Mengoreksi pemimpin merupakan bagian terpenting di dalam Islam. Standar dalam mengkritik pemimpin bukan berlandaskan ada manfaat ataupun mudharat. Lebih dari itu, Hal tersebut merupakan perintah syara' sekaligus kewajiban yang ada di pundak umat Islam. Sepanjang sejarah kepemimpinan Islam, kita bisa bercermin dari Khalifah Umar bin Khaththab, legawanya beliau terhadap kritikan rakyatnya.
"Wahai Amirul mukminin, apakah yang wajib kita ikuti itu Kitab Allah ataukah ucapanmu? seorang wanita dengan penuh keberanian melontarkan pertanyaan kepada Khalifah Umar yang baru selesai berkhutbah. Wanita itu menanggapi pernyataan Umar yang melarang memahalkan mahar. Umar membatasi mahar tidak boleh lebih dari 12 uqiyah atau setara 50 dirham. Seraya menyatakan, sesungguhnya kalau ada seseorang yang memberikan atau diberi mahar lebih banyak dari mahar yang diberikan Rasulullah Saw pastilah aku ambil kelebihannya untuk Baitul mal.” (Dakwatuna.com, 15/06/2012).

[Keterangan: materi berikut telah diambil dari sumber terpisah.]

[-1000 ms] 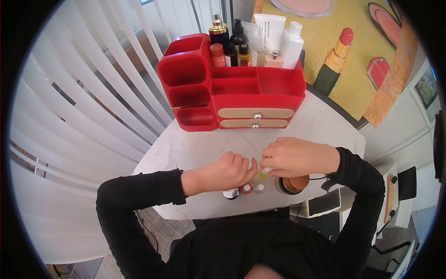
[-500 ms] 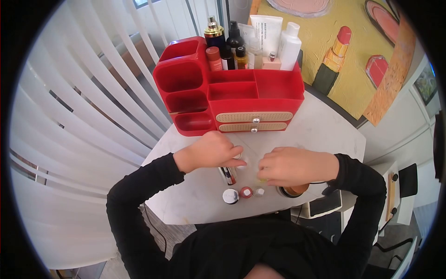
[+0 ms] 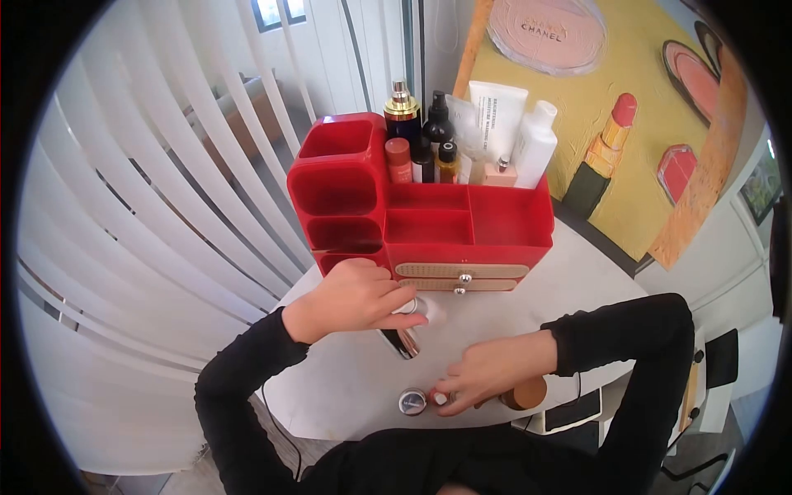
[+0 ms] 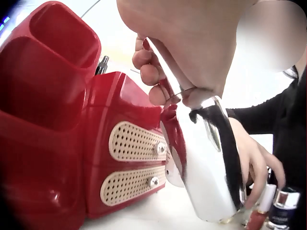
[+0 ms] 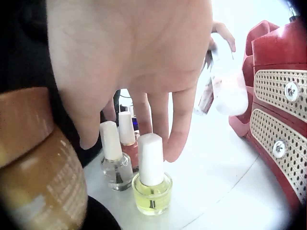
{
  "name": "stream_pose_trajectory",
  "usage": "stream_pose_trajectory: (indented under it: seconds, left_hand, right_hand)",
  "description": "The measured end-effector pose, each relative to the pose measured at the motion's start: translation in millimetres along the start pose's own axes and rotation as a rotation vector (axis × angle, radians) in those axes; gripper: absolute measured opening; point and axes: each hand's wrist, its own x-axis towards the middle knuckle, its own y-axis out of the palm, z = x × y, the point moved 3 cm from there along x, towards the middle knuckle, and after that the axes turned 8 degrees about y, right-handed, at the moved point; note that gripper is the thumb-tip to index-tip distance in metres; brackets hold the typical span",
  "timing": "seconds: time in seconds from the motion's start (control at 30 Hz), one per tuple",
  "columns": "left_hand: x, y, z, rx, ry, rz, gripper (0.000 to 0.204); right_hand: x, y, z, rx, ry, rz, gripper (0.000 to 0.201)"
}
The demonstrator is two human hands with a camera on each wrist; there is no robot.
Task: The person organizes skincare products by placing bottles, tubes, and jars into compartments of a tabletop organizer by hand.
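Fingers of left hand (image 3: pixel 351 301) curled round shiny silver cylinder (image 4: pixel 204 158). Right hand (image 3: pixel 495 367) open, near white-capped yellow glass bottle (image 5: pixel 152 179); contact unclear.

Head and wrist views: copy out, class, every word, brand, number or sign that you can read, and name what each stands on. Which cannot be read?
"CHANEL": painted pink compact; the word above it is unclear.
"BRIGHTENING", "MOISTURE": white tube; its remaining print is too small.
The marks on the dark bottle with a silver cap are too small, and those on the brown jar too blurred.
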Motion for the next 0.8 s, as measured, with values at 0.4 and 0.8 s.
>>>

Muslimah pemberani itu pun kemudian mengutip ayat Allah, “Dan jika kamu ingin mengganti istrimu dengan istri yang lain, sedang kamu telah memberikan kepada seseorang di antara mereka harta yang banyak, Maka janganlah kamu mengambil kembali dari padanya barang sedikit pun. Apakah kamu akan mengambilnya kembali dengan jalan tuduhan yang dusta dan dengan (menanggung) dosa yang nyata?” (QS: an-Nisa’ [4]:20).

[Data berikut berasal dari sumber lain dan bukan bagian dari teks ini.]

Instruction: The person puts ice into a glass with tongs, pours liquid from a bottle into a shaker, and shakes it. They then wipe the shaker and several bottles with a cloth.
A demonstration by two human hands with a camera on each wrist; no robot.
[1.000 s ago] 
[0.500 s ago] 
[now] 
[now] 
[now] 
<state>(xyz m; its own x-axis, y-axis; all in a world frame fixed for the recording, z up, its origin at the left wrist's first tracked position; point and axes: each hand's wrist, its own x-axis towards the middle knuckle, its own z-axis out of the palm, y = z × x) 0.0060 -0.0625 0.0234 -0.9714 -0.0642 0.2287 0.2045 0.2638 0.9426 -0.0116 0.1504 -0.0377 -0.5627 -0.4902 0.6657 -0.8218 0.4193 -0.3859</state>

Khalifah Umar menyadari kekhilafannya, kemudian dengan tanpa merasa malu, ia membenarkan ucapan wanita itu dan mengakui kesalahannya. “Wanita ini benar dan Umar salah,” ucapnya di depan banyak orang. (Dakwatuna.com, 15/06/2012).
Sejarah membuktikan bahwa hanya dengan kepemimpinan Islam penguasa dapat dan menerima kritikan dari rakyat ketika penguasa lalai dari tanggung jawabnya. Aktivitas amar makruf nahi mungkar akan berjalan sesuai perintah Allah Swt. Maka hanya dengan Sistem Islam akan terwujud pemimpin yang amanah, bertanggung jawab dan sadar bahwa kepemimpinannya kelak akan dimintai dipertanggung jawaban di akhirat.